🤖 AI Summary
This work addresses the challenge of sparse 4D radar point clouds, which hinder effective environmental perception due to insufficient structural information. To overcome this limitation, the authors propose DRIFT, a novel model that achieves the first efficient joint modeling of local details and global context in 4D radar perception. DRIFT employs a dual-path Transformer-based architecture that simultaneously extracts point-level local features and pillar-voxel global representations, enhanced by a multi-stage feature sharing mechanism to enable deep interweaving fusion. Evaluated on the View-of-Delft (VoD) benchmark and an internal dataset, DRIFT significantly outperforms existing methods, achieving a state-of-the-art mAP of 52.6% for 3D object detection on VoD—substantially surpassing CenterPoint (45.4%).
📝 Abstract
4D radars, which provide 3D point cloud data along with Doppler velocity, are attractive components of modern automated driving systems due to their low cost and robustness under adverse weather conditions.

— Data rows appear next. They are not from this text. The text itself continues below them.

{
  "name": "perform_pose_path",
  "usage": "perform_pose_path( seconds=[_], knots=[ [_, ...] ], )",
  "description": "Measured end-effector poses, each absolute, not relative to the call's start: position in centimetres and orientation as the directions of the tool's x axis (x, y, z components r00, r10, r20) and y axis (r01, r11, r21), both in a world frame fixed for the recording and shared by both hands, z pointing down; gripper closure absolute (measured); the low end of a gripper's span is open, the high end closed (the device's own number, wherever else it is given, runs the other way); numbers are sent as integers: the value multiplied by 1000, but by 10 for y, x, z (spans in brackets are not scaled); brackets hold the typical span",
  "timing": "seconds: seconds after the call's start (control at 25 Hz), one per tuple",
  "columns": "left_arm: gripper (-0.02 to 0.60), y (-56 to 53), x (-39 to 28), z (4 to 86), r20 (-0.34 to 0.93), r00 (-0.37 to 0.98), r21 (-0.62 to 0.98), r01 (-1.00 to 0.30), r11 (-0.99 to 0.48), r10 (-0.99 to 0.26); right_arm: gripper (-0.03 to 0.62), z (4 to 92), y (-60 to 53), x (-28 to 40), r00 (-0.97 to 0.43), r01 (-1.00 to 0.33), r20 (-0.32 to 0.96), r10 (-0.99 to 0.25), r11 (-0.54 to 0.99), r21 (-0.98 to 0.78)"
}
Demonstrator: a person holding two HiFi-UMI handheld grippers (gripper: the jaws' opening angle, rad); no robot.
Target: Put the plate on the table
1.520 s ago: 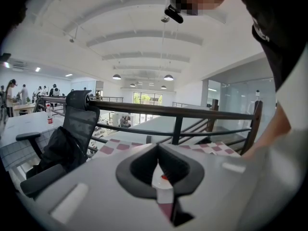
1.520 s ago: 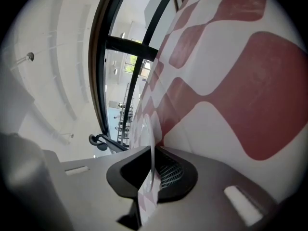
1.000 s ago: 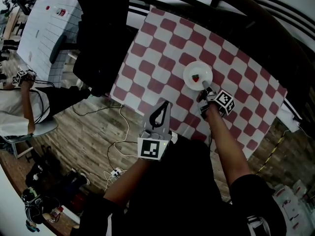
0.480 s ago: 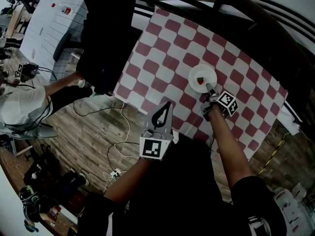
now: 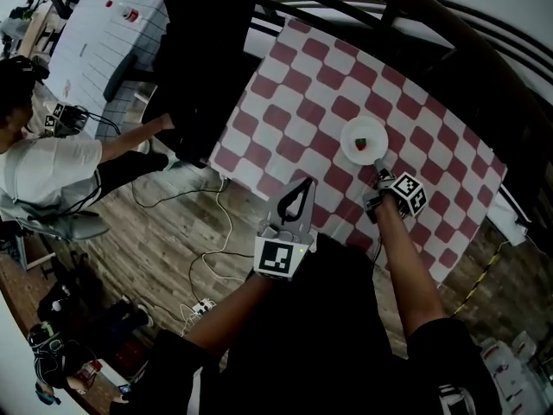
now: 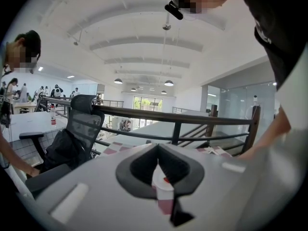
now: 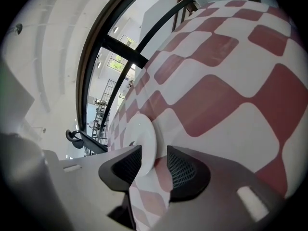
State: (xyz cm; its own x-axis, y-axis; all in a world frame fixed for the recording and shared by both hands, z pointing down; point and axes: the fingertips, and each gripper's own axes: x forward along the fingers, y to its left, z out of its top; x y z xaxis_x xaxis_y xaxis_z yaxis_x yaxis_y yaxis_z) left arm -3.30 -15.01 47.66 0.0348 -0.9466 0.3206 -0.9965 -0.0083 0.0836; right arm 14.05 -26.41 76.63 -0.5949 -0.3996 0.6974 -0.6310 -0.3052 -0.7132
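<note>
Left gripper [image 5: 302, 188] sits well to the left of the plate [image 5: 363, 138], short of it, jaws brought together on nothing. It points toward the plate from off the table [image 5: 259, 171] and looks merely parked, since one hand is enough for this job. Right gripper [image 7: 154, 163] is at the plate's near rim and has just been opening its jaws. They now stand wide apart with the rim between them, one pad close beside it, the other clear, nothing pinched. I read this as the release: the plate lies flat on the table with a small red thing [image 5: 361, 143] on it, so the placing looks done.

A red-and-white checked cloth [image 5: 302, 85] lies smooth all round the plate. Far left of the plate a seated person [image 5: 47, 167] works. Nearer the plate, a wood floor [image 5: 155, 249] carries loose cables [image 5: 220, 223], and a black office chair [image 5: 203, 67] stands beside the table. Beyond the plate runs a dark railing [image 7: 122, 53].
</note>
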Motion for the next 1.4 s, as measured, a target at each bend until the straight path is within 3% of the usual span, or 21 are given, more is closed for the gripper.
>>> perform_pose_path(
  seconds=[0.84,1.28,1.4],
  knots=[
    [572,-109,-73,444,221,64,96,-994,-43,-973,454,635,-201,85,-719,-538,522,-459,-108,-836],
    [572,-74,-112,413,138,-4,132,-991,23,-990,485,530,-153,34,-751,-566,406,-521,190,-802],
    [572,-67,-117,412,152,9,152,-988,15,-988,525,501,-139,23,-743,-591,379,-552,275,-759]
  ],
)
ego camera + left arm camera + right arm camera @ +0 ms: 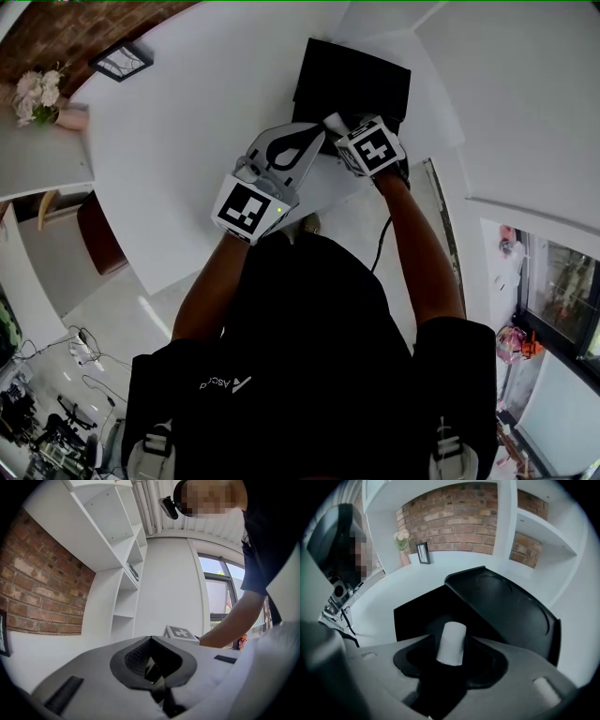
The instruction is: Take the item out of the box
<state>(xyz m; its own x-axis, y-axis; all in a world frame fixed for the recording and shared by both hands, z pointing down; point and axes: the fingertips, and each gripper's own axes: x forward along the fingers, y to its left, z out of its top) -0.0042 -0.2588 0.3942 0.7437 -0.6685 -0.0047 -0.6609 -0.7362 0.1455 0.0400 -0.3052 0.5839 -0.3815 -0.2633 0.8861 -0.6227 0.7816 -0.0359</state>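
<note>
From the head view, my left claw (pixel 317 139) and right claw (pixel 337 127) sit close together at the middle of the frame, over the near edge of the black box (pixel 361 80), which lies on the white counter (pixel 206 112) just above them. In the left gripper view, my left claw (pixel 150 638) has its jaws together with nothing between them, and a brick wall (pixel 42 592) fills the left side. In the right gripper view, my right claw (pixel 450 649) has its jaws apart, with a white cylinder (pixel 452 637) upright between them and a dark gap on either side. The box (pixel 501 606) lies open just behind the cylinder, its lid tilted back to the right. I cannot tell what the cylinder's base rests on.
</note>
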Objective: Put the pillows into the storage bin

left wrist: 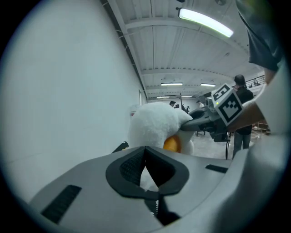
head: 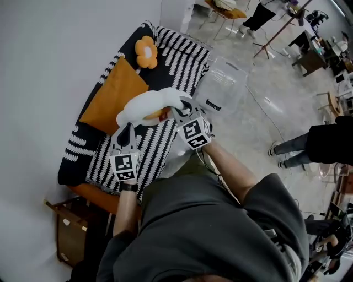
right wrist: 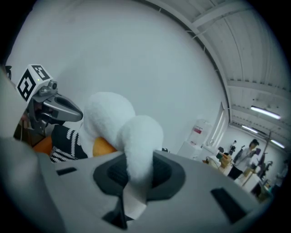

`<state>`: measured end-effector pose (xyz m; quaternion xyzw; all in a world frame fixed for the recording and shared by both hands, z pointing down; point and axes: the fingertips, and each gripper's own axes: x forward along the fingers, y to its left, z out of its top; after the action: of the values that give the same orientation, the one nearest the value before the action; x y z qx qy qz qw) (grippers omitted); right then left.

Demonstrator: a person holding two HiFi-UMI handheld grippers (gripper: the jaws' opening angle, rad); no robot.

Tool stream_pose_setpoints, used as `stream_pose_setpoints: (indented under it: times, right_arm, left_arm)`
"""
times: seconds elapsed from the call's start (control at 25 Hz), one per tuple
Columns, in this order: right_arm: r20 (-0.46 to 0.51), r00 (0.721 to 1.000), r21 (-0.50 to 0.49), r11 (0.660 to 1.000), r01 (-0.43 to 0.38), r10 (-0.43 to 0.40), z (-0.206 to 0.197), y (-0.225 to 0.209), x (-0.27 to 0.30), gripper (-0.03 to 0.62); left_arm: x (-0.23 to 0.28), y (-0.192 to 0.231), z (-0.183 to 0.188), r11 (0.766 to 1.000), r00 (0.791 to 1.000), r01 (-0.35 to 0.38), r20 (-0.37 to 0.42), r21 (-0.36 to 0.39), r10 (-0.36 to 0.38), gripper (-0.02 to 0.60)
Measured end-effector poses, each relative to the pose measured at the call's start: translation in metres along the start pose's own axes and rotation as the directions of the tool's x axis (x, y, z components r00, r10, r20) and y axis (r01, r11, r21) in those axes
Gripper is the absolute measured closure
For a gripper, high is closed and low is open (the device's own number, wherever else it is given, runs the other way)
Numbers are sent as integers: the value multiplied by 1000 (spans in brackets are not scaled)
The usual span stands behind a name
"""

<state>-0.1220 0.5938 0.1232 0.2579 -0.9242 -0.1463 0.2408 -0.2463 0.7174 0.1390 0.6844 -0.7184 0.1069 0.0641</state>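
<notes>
I count two claws on my rig: one left claw (head: 126,129) and one right claw (head: 181,109). Pillows come to three: one fluffy white pillow (head: 150,104) between the two claws, one square orange pillow (head: 113,96) just beyond the left claw, and one flower-shaped pillow (head: 146,52) farther beyond it. There is one clear storage bin (head: 220,85), just past the right claw, and one striped cover (head: 179,55) beneath both claws. Well beyond the right claw I make out two bystanders: one person in black (head: 325,144) and a second person (head: 262,14).

Lab hall, strip lights (left wrist: 205,22), bare concrete floor (head: 265,129)
</notes>
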Motion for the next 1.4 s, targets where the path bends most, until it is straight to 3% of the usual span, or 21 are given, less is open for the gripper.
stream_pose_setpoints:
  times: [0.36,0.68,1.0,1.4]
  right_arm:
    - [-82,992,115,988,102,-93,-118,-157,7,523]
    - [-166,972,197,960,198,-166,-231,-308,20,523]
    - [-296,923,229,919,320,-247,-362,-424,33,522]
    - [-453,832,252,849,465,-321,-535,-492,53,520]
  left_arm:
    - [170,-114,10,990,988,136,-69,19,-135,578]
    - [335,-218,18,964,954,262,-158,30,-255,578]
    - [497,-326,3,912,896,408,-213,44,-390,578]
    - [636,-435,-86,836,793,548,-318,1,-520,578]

However, they provide a significantly lower point cloud density than LiDAR sensors. This makes it important to exploit not only local but also global contextual scene information. This paper proposes DRIFT, a model that effectively captures and fuses both local and global contexts through a dual-path architecture. The model incorporates a point path to aggregate fine-grained local features and a pillar path to encode coarse-grained global features. These two parallel paths are intertwined via novel feature-sharing layers at multiple stages, enabling full utilization of both representations. DRIFT is evaluated on the widely used View-of-Delft (VoD) dataset and a proprietary internal dataset. It outperforms the baselines on the tasks of object detection and/or free road estimation. For example, DRIFT achieves a mean average precision (mAP) of 52.6\% (compared to, say, 45.4\% of CenterPoint) on the VoD dataset.